In other words, the combined contribution from the federal and the provincial governments is less than one-third.
For many years we were able to put together infrastructure projects that were about clean water and sanitation with a formula of one-third contribution from the federal government, the provincial government and the municipal government.
The reality is that what is such a disgrace about the inadequate contribution of infrastructure funding to this project in my riding in Halifax is being repeated again and again all over this country because the government has systematically decided to give billions and billions of dollars in tax breaks to big corporations and the wealthiest of Canadians over the years, still including in the budget $4.3 billion in tax cuts to corporations while people go without the basics of clean water and adequate sanitation services. Those are the priorities that are still reflected in the provisions of the budget implementation bill that we have before us.
I want to say that hope springs eternal. Last night we heard the Prime Minister basically say that we had to get on with the job and do what needs to be done. I think every Canadian wants to see the government cooperating with the opposition parties to do what needs to be done but that starts today, this hour, this moment with indications from the government that it is prepared to do what needs to be done to make changes in the budget implementation bill that is before us.
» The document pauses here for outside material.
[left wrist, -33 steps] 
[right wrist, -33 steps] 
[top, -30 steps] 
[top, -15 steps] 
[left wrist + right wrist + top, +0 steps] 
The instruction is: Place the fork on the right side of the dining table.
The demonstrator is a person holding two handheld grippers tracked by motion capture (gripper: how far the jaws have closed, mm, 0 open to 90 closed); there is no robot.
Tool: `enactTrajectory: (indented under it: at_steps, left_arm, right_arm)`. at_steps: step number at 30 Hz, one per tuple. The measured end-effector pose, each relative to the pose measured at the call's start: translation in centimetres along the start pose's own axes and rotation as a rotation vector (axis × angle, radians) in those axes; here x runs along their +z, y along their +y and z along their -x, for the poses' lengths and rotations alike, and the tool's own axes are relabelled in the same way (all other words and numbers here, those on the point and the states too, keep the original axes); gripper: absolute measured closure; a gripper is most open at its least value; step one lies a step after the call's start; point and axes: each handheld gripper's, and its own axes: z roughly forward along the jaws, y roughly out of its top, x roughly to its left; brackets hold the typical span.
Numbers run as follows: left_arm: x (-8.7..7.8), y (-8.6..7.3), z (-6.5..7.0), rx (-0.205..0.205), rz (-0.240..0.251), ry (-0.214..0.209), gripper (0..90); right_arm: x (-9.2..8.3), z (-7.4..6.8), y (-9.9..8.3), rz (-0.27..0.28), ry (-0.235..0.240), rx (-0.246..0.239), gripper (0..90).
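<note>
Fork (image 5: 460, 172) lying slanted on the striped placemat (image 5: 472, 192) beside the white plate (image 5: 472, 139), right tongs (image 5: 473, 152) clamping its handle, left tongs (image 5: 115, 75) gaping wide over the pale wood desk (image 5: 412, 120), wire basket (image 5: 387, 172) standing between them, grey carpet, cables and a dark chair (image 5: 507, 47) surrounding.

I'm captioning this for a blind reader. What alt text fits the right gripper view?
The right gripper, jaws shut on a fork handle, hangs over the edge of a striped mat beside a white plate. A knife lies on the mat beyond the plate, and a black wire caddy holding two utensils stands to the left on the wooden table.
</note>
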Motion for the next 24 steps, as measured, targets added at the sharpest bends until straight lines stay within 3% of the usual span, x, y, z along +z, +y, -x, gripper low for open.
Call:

I hope the government will not literally drop the promise made by the Prime Minister last night across the airwaves and the very next morning turn its back on the commitment made. Let us see if the Liberals mean what they say, and that means changing the legislation that is within their control and the budget that is before us and begin to get the job done, which requires the government changing some of its ways.
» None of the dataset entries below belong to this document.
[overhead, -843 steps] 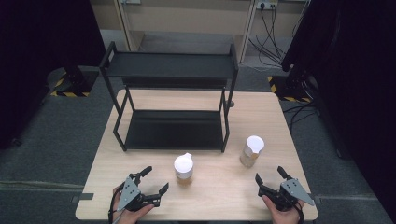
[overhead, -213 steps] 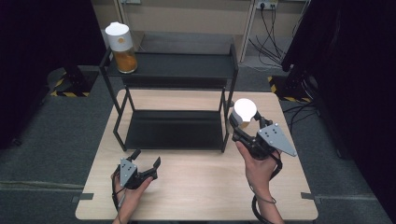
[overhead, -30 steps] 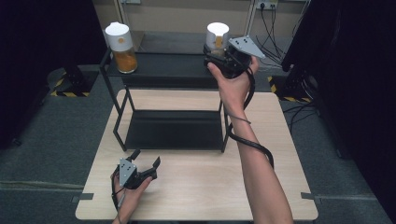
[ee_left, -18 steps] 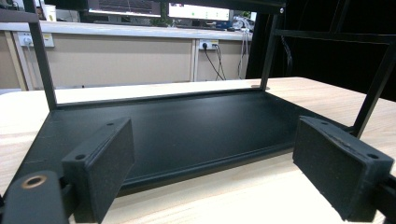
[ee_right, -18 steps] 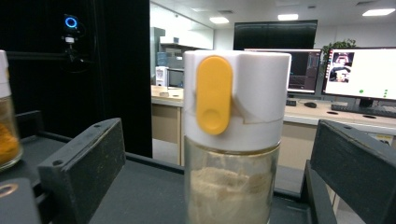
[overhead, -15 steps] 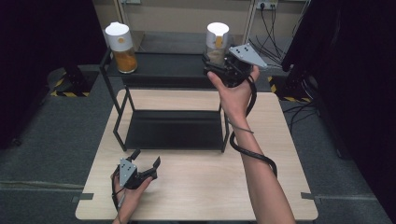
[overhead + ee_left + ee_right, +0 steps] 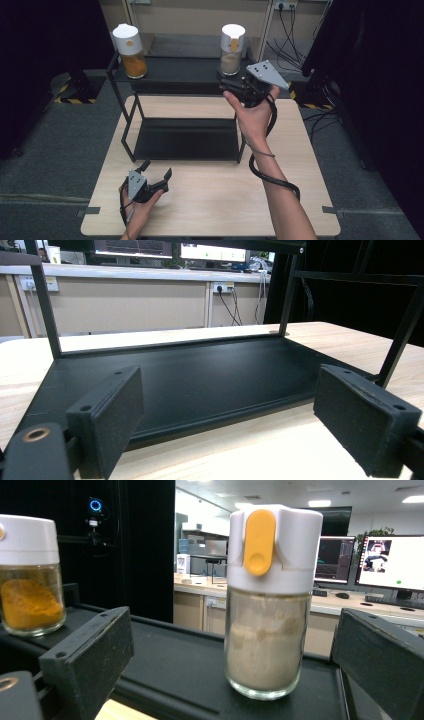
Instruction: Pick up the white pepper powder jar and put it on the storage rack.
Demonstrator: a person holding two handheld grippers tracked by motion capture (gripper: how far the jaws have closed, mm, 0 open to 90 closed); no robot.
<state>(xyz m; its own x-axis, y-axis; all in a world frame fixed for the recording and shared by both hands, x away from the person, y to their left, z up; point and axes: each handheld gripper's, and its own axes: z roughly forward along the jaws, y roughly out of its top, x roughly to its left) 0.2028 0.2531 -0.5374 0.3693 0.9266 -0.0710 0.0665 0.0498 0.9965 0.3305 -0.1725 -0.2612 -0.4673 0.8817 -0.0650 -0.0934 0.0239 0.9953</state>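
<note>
A beige spice jar point(image 7: 232, 50) with a white and yellow lid stands upright at the right end of the black rack's top shelf point(image 7: 185, 70). An orange spice jar point(image 7: 129, 50) stands at the left end. My right gripper point(image 7: 226, 84) hovers just in front of the beige jar point(image 7: 270, 600). Its jaws have just been opening and are now open, apart from the glass, with the jar a little beyond their tips. The orange jar point(image 7: 30, 580) shows at the left edge. My left gripper point(image 7: 156, 170) rests open on the table, facing the rack's lower shelf point(image 7: 200, 375), with nothing between its jaws.
The two-tier rack stands on the far half of the wooden table point(image 7: 215, 200). Its uprights point(image 7: 125, 120) frame the lower shelf point(image 7: 185, 137). Dark curtains and floor cables point(image 7: 285, 45) lie beyond the table. Desks with monitors point(image 7: 390, 560) show in the background.
The right gripper has let go of the beige jar on the top shelf and drawn back and down from it. The left gripper has not moved.
</note>
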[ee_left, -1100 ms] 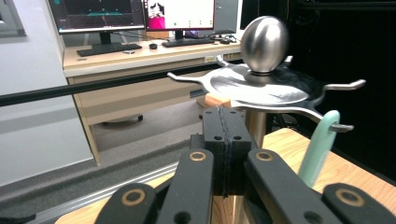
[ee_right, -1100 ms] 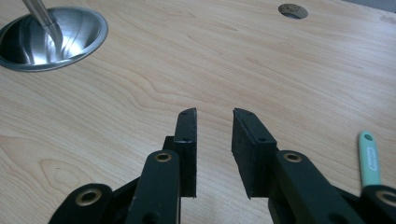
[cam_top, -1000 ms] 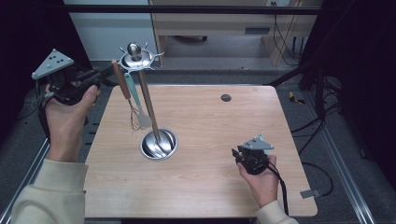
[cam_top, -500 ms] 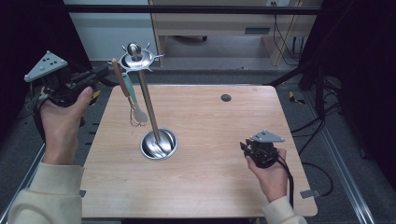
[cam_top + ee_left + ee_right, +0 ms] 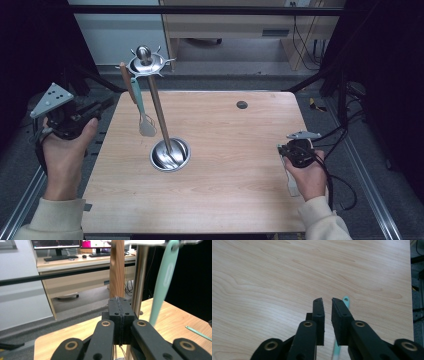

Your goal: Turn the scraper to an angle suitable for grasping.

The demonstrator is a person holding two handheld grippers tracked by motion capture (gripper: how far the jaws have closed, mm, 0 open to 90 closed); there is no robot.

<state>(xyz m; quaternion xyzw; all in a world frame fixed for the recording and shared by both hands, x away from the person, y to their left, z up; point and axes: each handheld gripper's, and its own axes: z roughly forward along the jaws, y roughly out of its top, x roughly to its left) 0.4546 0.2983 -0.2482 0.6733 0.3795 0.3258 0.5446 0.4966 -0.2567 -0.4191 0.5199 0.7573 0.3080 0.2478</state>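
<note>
A metal utensil stand (image 5: 170, 154) rises from a round base at the table's middle-left. A wooden-handled utensil (image 5: 128, 84) and a teal spatula (image 5: 143, 117) hang from its crown. My left gripper (image 5: 102, 105) is off the table's left edge, pointing at the stand, jaws shut with nothing seen between them. In the left gripper view the shut gripper (image 5: 120, 301) faces the wooden handle (image 5: 117, 267), the pole (image 5: 140, 277) and the teal handle (image 5: 163, 280). My right gripper (image 5: 299, 150) hovers near the table's right edge; its jaws have just been closing. They stand slightly apart (image 5: 327, 300) above a teal utensil handle (image 5: 346, 300) lying on the table.
A dark grommet hole (image 5: 242, 105) sits at the back of the wooden table (image 5: 235, 200). Cables (image 5: 345, 185) trail off the right side. Beyond the table are a desk with monitors (image 5: 75, 260) and a grey floor.
My left gripper has sunk lower beside the table's left edge. My right hand has slid rightward toward the table's right edge, and its jaws have narrowed.
</note>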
The next thing I want to speak to is post-secondary education. During the election, the Prime Minister, in a desperate bid for votes in an all Canadian job interview targeting youth, the post-secondary education students, said he would return $8 billion to post-secondary education funding. I do not think anyone expected that he would return $8 billion of post-secondary education funding all in one budget.
We are dealing here with a Prime Minister who loves to talk about targets and timetables and who says that if we mean the commitments we make, we develop an implementation plan, develop timetables and targets and say how we will keep this promise of recommitting $8 billion to core funding and education, and at least begin to ease the burden that has been heaped on our students.
Has the government done this, even in the budget implementation bill now before us? Absolutely not. Not one red cent was recommitted to rebuild core funding for post-secondary education in the budget, and we know the disastrous results. The results are that tuition hikes continue. Students at Dalhousie University in the heart of my riding have seen almost a 10% tuition hike as a result of the $8 billion broken promise that was made by the Prime Minister on the eve of the election.
Finally, I tried to speak to what is happening locally and to what is happening nationally and internationally. It has to be one of the biggest disgraces of this budget that the Prime Minister and the government yet again have turned their backs on the long established commitment made by a previous prime minister, Lester Pearson, that Canada would lead the way in committing 0.7% of our GNP to overseas development assistance.
Again and again people before the foreign affairs committee have pleaded the case for us to honour our commitment to the millennium development goals, honour our commitment to actually be a good global citizen and commit to that 0.7%.
Not only was there no indication that they were prepared to do it in general, there was absolutely no implementation plan, no targets and timetables, to the utter disgrace and humiliation of Canada in the international community.